Home-page: http://github.com/cavaliercoder/puppet-enc-ec2
Author: Ryan Armstrong
Author-email: ryan@cavaliercoder.com
License: MIT
Description-Content-Type: UNKNOWN
Description: puppet-enc-ec2
        ==============
        
        A Puppet ENC which assigns Nodes based on their AWS EC2 Tags. Additionally, all
        EC2 Tags are made available to Puppet as trusted Top Level Variables with the
        ``ec2_tag_`` prefix.
        
        
        Problem summary
        ---------------
        
        Historically, I used the `ec2tagfacts`_ module to classify Puppet Nodes in AWS
        EC2. This works great!
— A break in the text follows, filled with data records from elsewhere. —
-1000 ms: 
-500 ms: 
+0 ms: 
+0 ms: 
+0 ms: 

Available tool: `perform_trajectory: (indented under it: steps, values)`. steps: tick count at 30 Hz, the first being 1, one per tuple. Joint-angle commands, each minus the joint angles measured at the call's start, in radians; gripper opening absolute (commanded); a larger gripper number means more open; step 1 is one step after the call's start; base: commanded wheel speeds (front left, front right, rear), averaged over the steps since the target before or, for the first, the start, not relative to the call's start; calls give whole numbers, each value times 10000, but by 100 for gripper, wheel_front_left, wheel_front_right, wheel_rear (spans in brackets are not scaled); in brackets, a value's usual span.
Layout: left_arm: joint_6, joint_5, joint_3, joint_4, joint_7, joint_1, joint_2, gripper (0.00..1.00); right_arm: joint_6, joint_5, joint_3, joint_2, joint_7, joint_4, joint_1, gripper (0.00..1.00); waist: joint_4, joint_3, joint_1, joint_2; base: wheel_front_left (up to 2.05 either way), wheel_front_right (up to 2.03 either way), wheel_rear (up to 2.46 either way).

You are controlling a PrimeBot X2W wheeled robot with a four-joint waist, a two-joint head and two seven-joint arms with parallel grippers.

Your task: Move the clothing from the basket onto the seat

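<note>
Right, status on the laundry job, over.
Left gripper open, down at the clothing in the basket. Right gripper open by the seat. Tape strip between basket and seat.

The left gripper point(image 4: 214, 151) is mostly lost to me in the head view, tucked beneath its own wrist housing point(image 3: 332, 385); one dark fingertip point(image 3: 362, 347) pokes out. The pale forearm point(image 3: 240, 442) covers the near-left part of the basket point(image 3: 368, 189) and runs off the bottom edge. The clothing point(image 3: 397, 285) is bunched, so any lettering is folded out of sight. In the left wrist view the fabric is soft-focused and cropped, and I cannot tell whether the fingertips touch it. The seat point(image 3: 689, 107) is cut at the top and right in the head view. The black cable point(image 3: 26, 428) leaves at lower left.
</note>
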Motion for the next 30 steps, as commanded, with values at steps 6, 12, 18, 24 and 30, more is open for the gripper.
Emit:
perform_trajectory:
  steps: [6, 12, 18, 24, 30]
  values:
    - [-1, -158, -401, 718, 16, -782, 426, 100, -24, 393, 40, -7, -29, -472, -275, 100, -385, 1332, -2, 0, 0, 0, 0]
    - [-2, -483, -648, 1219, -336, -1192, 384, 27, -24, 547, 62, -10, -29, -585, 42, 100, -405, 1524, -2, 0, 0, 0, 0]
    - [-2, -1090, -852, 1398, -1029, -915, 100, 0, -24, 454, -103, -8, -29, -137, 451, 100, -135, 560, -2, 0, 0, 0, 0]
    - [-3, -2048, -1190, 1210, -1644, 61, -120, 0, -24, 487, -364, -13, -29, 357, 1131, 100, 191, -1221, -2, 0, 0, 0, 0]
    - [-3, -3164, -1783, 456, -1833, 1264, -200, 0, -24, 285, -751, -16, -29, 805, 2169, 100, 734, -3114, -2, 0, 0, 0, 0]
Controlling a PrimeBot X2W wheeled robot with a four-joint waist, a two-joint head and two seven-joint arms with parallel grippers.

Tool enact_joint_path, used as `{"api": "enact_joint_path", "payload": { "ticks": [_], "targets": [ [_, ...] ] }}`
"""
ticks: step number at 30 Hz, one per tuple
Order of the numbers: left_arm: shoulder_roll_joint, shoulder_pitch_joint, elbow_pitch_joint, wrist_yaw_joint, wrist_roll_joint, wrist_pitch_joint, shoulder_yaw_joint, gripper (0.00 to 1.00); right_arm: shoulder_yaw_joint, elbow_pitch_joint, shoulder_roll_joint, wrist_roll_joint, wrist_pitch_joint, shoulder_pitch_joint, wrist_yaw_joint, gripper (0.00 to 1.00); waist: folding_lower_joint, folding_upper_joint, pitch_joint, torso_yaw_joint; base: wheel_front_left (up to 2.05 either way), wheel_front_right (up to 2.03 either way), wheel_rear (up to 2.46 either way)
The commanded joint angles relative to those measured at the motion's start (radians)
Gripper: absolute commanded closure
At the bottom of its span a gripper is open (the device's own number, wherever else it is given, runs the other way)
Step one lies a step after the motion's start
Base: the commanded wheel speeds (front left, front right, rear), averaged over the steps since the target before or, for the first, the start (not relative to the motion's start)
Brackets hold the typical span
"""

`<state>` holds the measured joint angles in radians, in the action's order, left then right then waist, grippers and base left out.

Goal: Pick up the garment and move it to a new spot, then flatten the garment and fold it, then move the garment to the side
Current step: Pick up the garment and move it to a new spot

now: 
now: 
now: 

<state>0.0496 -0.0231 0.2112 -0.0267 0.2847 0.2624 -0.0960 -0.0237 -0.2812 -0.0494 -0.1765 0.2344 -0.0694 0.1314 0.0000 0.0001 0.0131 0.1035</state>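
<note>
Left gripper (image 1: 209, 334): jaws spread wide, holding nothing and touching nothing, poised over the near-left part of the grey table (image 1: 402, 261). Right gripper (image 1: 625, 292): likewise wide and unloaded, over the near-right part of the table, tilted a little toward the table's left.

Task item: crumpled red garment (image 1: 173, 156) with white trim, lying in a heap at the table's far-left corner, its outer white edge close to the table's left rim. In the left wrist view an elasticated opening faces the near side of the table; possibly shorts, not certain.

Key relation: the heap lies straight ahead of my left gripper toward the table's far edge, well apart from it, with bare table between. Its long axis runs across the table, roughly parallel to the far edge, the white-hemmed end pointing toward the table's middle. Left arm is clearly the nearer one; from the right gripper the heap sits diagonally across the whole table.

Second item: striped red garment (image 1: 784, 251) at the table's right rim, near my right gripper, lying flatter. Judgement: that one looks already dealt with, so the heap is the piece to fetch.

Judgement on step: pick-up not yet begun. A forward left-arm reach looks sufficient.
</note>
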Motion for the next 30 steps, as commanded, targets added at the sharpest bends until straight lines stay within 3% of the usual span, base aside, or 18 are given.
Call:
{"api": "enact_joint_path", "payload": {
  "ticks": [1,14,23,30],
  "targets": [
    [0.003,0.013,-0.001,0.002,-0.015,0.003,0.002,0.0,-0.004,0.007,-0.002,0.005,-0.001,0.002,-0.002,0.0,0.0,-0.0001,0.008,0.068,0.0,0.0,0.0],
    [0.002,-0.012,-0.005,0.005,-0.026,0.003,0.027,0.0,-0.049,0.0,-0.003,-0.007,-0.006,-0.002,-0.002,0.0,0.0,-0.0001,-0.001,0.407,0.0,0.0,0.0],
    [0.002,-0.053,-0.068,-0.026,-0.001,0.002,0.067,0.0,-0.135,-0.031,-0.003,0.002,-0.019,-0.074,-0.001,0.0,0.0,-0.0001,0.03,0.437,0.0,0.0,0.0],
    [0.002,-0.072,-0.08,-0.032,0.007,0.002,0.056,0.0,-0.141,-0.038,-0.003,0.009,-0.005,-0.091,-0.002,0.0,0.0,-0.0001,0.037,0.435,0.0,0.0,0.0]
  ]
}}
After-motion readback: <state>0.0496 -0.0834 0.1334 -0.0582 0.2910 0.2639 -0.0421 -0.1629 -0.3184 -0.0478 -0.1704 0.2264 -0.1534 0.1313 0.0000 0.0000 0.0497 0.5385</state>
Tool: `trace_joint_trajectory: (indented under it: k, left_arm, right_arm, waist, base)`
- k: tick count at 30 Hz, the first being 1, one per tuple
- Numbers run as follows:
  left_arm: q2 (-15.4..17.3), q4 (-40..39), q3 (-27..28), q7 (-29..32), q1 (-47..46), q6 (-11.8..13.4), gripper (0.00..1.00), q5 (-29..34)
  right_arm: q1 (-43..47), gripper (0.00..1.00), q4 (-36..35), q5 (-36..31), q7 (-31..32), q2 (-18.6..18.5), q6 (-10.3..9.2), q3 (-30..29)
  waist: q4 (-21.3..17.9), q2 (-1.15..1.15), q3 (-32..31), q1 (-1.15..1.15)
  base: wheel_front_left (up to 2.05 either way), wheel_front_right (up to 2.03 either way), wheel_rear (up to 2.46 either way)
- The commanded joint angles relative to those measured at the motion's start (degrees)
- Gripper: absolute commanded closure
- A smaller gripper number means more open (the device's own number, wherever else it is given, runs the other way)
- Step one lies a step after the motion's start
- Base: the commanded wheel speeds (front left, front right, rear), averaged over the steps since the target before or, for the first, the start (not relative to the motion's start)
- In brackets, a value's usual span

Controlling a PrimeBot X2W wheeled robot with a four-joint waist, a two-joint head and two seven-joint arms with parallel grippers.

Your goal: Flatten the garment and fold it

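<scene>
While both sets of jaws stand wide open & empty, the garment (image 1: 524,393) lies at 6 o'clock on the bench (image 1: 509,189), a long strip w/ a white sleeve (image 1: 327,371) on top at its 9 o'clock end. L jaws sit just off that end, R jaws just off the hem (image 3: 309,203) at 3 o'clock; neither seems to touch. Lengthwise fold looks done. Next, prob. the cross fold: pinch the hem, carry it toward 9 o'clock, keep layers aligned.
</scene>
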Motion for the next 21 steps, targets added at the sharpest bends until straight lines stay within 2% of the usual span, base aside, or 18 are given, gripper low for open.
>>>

The Puppet Agents enumerate their own EC2 Tags using the
        module and they report the Tags to the Puppet Master as Untrusted Facts. These
        Facts can then be used by the Enterprise Node Classifier to assign Classes to
        the Node.
        
        By example, I created an ``Environment`` and ``Role`` tag in EC2 that are
        reported by the Puppet Agent and used to assign the Node to the matching
        Puppet Environment and Role class.
        
        There are a few problems with this approach:
        
        * Every EC2 Instance must be assigned permission to read its own tags, and
          consequently, the tags of any other EC2 Instance
        * A managed agent could spoof the EC2 Tag Facts to retrieve configuration for
          and other class or environment
        * When using the Puppet Enterprise console, a Classification Group had to be
          created for every Role in every Environment
        
        This solution mitigates these issues as:
        
        * Only the Puppet Master needs permission to read tags
        * EC2 tags are provided by the ENC as Top Level Variables - these cannot be
          spoofed by an agent and are therefore more secure
        * No additional configuration is required in the Enterprise Console
        
        .. _ec2tagfacts: https://www.bryanandrews.org/ec2tagfacts/
        
        
        Usage
        -----
        
        This ENC assumes you are using the `Roles and Profiles`_ paradigm and intend to
        assign a single Role class to each node, with the ``role::`` prefix.
        
        Each managed EC2 Instance must have the following EC2 Tags assigned:
        
        * ``Environment`` - The Puppet Environment to assign (default: ``production``)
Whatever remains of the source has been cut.